Background: Disk herniation (DH) is one of the most common disk lesions, inducing low back pain (LBP). Various therapeutic options have been proposed for treatment of disk herniation (DH). Intradiscal injection of ozone has been suggested for treatment of DH. Objectives: To determine the effect of intradiscal ozone injection on pain score and disability in patients with LBP from disk prolapsed.
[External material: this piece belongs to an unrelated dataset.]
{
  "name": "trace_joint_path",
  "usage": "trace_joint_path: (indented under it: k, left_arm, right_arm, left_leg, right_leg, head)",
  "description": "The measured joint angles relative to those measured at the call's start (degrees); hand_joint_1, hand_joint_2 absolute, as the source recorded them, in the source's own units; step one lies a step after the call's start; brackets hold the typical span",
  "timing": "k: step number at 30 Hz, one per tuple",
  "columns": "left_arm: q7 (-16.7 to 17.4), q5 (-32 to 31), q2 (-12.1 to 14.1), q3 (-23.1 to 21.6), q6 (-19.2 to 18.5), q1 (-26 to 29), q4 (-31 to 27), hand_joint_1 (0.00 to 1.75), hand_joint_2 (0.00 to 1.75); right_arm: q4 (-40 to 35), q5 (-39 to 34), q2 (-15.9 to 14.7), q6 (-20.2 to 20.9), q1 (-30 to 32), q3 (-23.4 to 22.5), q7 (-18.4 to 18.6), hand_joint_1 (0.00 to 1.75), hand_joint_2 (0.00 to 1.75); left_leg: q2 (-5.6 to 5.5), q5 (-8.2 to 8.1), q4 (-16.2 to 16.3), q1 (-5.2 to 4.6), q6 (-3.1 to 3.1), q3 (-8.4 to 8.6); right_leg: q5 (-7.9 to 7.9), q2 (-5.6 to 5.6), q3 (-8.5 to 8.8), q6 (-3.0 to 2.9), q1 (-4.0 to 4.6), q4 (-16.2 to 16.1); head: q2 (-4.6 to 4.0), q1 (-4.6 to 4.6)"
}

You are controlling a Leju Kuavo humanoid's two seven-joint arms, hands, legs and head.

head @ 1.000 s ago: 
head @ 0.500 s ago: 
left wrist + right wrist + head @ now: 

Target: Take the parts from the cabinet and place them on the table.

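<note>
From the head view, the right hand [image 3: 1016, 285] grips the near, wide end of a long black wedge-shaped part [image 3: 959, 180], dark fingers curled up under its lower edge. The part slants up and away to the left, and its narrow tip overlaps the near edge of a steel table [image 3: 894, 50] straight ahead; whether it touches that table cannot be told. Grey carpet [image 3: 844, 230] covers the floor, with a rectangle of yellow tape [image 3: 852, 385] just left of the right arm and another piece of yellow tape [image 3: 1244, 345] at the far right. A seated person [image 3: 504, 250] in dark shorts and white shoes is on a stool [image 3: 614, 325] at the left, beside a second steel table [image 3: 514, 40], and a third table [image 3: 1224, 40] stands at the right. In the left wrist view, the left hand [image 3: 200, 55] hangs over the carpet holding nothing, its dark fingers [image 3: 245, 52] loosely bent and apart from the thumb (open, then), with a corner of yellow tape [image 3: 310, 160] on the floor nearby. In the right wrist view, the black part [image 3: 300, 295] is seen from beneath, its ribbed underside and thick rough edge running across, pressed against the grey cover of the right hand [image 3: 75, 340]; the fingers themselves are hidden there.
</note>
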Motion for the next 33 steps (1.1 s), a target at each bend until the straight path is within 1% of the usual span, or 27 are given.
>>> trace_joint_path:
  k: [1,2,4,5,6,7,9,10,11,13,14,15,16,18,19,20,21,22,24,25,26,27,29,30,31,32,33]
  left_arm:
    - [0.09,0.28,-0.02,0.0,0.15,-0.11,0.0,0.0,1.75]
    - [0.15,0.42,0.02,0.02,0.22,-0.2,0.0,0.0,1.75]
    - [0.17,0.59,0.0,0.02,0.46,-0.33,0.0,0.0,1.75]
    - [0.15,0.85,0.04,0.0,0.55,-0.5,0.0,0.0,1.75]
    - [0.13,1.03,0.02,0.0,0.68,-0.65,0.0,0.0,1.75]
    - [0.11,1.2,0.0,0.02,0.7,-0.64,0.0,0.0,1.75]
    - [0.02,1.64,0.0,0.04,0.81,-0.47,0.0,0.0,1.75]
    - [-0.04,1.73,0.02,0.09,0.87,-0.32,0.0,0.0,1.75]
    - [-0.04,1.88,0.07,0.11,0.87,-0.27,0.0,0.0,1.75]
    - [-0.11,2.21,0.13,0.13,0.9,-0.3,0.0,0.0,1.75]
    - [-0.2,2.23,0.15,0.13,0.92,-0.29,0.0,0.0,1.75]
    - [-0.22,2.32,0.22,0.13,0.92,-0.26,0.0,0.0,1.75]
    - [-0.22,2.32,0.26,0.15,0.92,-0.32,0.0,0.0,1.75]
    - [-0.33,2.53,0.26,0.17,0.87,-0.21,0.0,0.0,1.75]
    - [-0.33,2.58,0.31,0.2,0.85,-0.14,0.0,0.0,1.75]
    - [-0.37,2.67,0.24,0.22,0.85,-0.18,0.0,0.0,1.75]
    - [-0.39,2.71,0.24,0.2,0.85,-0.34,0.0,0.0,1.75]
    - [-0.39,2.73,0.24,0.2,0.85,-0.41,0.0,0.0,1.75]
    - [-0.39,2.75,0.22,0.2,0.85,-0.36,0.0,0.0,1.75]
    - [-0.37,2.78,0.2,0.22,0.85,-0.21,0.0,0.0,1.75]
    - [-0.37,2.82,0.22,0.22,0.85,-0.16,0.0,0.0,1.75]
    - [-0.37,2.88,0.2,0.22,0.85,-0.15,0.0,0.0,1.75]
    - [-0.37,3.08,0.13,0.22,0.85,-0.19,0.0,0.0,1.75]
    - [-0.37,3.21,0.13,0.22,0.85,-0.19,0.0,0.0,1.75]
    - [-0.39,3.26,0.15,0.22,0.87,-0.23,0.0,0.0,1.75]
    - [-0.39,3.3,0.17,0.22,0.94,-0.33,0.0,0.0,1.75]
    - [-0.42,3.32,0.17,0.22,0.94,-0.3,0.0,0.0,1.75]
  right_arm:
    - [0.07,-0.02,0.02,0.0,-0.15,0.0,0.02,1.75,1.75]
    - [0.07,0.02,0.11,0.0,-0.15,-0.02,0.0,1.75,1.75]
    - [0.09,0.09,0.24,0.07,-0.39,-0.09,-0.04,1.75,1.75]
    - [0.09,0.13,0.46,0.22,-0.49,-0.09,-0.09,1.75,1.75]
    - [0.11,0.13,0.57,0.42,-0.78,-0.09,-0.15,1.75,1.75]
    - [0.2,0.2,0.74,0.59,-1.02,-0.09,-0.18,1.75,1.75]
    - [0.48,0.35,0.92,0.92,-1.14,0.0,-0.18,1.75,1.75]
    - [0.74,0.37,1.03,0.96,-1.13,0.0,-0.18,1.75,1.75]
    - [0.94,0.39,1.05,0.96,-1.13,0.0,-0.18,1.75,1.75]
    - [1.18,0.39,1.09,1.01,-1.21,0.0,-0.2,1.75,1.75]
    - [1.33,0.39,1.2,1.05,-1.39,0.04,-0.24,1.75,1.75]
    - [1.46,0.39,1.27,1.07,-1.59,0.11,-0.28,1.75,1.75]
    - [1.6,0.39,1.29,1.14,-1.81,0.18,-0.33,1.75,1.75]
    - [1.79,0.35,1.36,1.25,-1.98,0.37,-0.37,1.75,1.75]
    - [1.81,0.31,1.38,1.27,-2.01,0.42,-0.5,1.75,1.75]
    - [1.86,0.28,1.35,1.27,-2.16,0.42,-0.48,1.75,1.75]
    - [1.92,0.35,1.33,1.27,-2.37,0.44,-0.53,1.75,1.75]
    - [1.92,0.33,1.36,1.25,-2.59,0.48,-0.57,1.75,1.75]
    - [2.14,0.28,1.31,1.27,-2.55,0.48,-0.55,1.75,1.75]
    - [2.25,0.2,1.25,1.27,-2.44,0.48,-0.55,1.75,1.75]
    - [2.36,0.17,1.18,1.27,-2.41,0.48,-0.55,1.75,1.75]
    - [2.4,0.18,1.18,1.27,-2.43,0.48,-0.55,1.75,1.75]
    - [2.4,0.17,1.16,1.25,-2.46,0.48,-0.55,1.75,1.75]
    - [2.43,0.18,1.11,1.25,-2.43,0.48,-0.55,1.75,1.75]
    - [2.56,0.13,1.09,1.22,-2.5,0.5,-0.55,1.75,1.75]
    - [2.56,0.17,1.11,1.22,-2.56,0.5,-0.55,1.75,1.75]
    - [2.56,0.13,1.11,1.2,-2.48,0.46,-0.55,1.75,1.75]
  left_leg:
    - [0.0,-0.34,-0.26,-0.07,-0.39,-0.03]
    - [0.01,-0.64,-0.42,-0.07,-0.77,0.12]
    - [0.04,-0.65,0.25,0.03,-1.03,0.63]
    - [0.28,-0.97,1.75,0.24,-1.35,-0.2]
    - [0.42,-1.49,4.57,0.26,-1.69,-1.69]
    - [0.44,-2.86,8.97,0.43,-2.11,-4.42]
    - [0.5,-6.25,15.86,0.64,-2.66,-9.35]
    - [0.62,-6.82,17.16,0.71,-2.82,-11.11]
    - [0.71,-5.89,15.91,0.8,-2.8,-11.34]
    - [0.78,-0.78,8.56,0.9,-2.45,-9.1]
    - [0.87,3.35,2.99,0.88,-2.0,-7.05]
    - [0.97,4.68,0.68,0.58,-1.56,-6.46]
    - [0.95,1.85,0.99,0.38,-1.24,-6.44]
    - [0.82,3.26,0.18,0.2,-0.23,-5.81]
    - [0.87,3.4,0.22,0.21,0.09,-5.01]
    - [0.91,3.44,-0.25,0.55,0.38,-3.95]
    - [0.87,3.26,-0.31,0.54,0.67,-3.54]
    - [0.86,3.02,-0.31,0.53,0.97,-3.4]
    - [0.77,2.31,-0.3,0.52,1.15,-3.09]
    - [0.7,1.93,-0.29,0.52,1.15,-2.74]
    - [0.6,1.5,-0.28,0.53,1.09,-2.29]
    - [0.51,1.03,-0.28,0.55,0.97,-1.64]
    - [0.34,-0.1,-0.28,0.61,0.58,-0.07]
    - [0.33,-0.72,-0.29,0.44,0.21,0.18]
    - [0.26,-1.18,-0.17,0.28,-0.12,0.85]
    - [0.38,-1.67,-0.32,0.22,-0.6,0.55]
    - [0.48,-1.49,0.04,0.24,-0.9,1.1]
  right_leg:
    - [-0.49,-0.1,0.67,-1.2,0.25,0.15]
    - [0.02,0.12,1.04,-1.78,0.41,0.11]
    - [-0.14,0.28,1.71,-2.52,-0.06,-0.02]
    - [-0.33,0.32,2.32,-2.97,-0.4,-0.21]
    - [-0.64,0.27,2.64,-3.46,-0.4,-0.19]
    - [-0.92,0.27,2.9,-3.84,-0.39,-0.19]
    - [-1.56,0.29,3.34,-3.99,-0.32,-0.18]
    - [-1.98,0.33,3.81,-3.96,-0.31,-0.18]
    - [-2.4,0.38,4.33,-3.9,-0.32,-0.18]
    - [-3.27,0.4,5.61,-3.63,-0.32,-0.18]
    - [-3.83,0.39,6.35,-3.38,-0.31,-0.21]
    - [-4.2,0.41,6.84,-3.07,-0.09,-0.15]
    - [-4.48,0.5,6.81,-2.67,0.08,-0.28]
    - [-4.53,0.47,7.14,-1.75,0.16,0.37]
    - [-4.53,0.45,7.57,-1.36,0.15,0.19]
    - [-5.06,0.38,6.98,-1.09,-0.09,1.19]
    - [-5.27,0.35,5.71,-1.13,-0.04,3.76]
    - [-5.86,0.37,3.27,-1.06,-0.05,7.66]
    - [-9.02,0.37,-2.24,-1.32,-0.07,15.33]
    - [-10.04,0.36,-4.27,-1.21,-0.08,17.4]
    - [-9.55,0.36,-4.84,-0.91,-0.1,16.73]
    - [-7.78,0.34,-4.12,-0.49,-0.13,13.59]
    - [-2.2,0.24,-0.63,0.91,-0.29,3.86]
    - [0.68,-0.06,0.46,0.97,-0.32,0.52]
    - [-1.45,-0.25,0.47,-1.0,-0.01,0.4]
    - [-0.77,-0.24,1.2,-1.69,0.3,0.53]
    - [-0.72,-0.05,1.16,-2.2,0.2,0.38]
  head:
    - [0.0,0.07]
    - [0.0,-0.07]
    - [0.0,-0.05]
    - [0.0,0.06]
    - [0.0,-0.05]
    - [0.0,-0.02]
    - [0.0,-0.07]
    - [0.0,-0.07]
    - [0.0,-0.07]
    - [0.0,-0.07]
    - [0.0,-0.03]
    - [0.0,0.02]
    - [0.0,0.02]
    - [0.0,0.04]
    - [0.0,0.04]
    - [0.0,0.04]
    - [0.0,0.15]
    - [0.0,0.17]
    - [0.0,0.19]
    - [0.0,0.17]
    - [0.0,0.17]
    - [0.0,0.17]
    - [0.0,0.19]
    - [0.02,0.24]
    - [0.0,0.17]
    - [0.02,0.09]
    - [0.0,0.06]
Patients and Methods:Patients with LBP diagnosed with DH were enrolled in this clinical trial study. After prep and drape the area and under the fluoroscopy guide (c-arm), intradiscal injection of ozone/oxygen mixture (4 mL, 40 µg/mL) was performed. Pain score and functional ability of the patients according to Oswestry Disability Index (ODI) were measured prior to the injection (baseline) and then at 2 and 4 weeks and then at 3 and 6 months after the injection. Results: Thirty patients (17 females, 13 males) with the mean age of 58.6 y (range, 42-73 y) enrolled in the study. The mean ± standard deviation (SD) of pain score before intervention was 8.1 ± 0.8. After two weeks, it was reduced to 3.2 ± 0.6 (P < 0.001) and finally dropped to 2.0 ± 0.6 sixth months after intervention (P = 0.0001). Functional status of ODI was 28.5 ± 2.1 before intervention and showed significant reduction after two weeks (with the mean of 12.3), and it was almost sustained till sixth months after intervention, with the mean of 11.4 (P = 0.001). Conclusions: Altogether, ozone had significant positive effects on patients with disk herniation unresponsive to other conservative and minimally invasive treatments.